--- title: "florence-2" publisher: "microsoft" type: "endpoint" updated: "2025-04-14T23:33:28.525Z" description: "Vision foundation model capable of performing diverse computer vision and vision language tasks." canonical: "https://build.nvidia.com/microsoft/microsoft-florence-2" --- # Model Overview ## Description: Florence-2 is an advanced vision foundation model using a prompt-based approach to handle a wide range of vision and vision-language tasks. It can interpret simple text prompts to perform tasks like captioning, object detection and segmentation. This model is ready for non-commercial use.
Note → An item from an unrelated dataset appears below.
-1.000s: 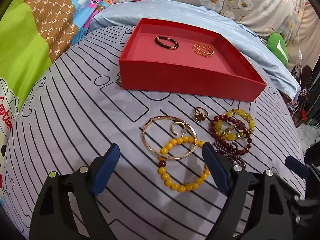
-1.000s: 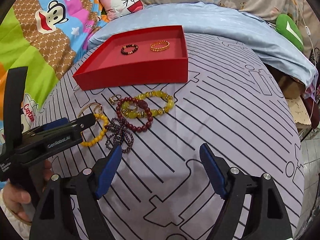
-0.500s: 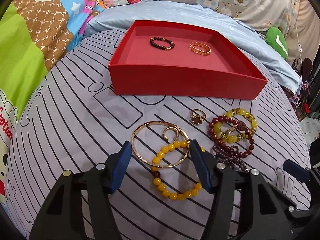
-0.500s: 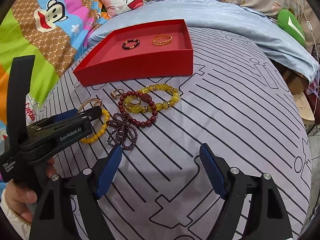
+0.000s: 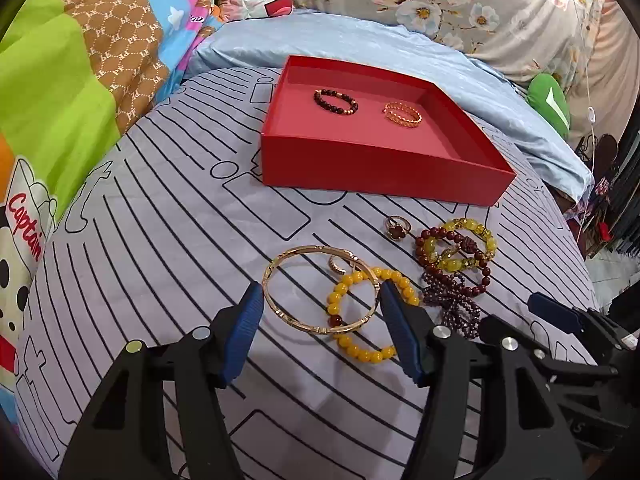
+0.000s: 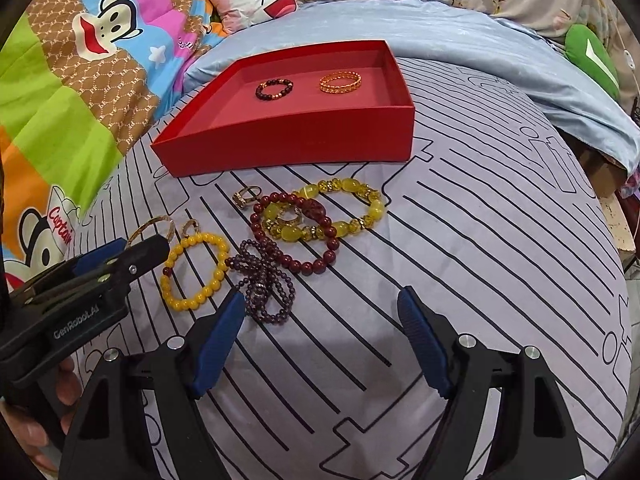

## Third-Party Community Consideration This model is not owned or developed by NVIDIA. This model has been developed and built to a third-party’s requirements for this application and use case; see link to the [Florence-2 Model Card](https://huggingface.co/microsoft/Florence-2-large-ft). ### License/Terms of Use [MIT license](https://huggingface.co/microsoft/Florence-2-large-ft/resolve/main/LICENSE). ## References: + [Florence-2 technical report](https://arxiv.org/abs/2311.06242) + [Jupyter Notebook for inference and visualization of Florence-2 model](https://huggingface.co/microsoft/Florence-2-large/blob/main/sample_inference.ipynb) ## Model Architecture: **Architecture Type:** Transformer-Based
**Network Architecture:** DaViT; standard encoder-decoder
## Input: **Input Type(s):** Image, Text.
**Input Format(s):** Red, Green, Blue (RGB), String
**Input Parameters:** Two Dimensional (2D)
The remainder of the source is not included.